### DESCRIPTION OF THE TASK
Take the lines below between the one holding "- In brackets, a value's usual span" and the one holding "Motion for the", inclusive, and copy them exactly. Add nothing.

___

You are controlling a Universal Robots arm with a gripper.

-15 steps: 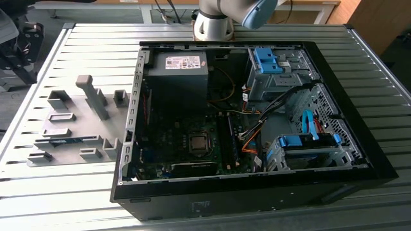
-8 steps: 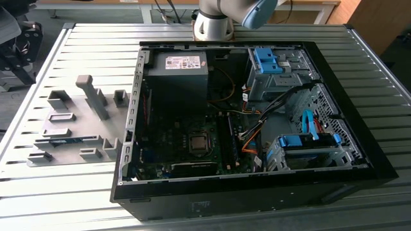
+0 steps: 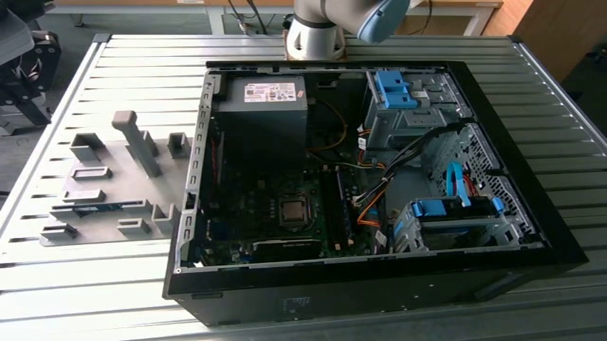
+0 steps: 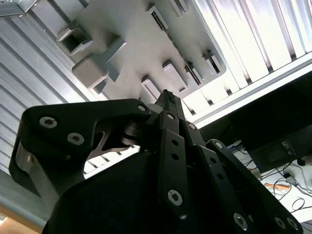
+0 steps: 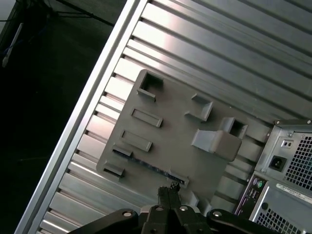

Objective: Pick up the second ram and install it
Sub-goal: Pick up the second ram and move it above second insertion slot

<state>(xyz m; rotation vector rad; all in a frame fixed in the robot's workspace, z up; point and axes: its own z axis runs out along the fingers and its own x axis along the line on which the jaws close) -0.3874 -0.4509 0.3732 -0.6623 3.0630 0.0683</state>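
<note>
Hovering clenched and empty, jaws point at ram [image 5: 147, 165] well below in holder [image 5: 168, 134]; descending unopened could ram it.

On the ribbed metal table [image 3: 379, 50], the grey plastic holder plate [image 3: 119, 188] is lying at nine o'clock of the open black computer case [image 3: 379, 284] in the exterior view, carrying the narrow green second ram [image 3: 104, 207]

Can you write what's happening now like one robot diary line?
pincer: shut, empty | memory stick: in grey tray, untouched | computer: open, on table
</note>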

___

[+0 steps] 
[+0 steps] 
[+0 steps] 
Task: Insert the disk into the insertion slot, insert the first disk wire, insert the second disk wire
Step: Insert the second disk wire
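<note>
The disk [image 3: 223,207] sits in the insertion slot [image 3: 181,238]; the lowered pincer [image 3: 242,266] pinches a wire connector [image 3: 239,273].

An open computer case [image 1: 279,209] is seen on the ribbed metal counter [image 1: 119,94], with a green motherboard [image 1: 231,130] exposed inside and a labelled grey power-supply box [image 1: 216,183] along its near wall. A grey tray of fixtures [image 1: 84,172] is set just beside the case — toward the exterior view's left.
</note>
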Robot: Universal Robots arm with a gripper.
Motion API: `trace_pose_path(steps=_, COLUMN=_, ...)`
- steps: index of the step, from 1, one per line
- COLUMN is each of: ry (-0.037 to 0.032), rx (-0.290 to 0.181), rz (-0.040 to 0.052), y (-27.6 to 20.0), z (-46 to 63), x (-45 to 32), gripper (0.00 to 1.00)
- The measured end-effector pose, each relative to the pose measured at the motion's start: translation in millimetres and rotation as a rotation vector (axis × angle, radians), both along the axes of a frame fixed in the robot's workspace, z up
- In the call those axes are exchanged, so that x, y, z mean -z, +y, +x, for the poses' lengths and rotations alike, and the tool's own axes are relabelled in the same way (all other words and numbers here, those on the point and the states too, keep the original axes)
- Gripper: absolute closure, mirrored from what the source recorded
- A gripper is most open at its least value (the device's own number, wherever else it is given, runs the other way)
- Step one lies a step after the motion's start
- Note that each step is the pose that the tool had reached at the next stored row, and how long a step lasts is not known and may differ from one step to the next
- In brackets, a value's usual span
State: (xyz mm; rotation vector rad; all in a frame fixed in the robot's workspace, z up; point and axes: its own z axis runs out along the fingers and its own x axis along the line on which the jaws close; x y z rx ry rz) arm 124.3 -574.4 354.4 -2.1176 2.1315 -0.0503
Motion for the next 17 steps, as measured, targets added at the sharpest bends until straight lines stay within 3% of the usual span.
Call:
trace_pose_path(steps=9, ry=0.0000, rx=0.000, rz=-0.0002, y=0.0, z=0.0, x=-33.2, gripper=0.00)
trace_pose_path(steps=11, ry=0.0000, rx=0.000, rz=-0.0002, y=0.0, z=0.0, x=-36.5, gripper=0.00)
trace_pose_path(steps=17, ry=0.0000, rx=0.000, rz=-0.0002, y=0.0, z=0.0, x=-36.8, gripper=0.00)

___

### SOLUTION BELOW
- In brackets, a value's usual span
State: (xyz mm; rotation vector rad; all in a frame fixed in the robot's workspace, z up; point and axes: its own z axis runs out along the fingers and its own x axis along the line on which the jaws close; x y z rx ry rz) arm 124.3 -574.4 354.4 -2.1176 2.1315 -0.0503
Motion for the next 17 steps, as measured, targets added at the sharpest bends until straight lines stay within 3% of the usual span.

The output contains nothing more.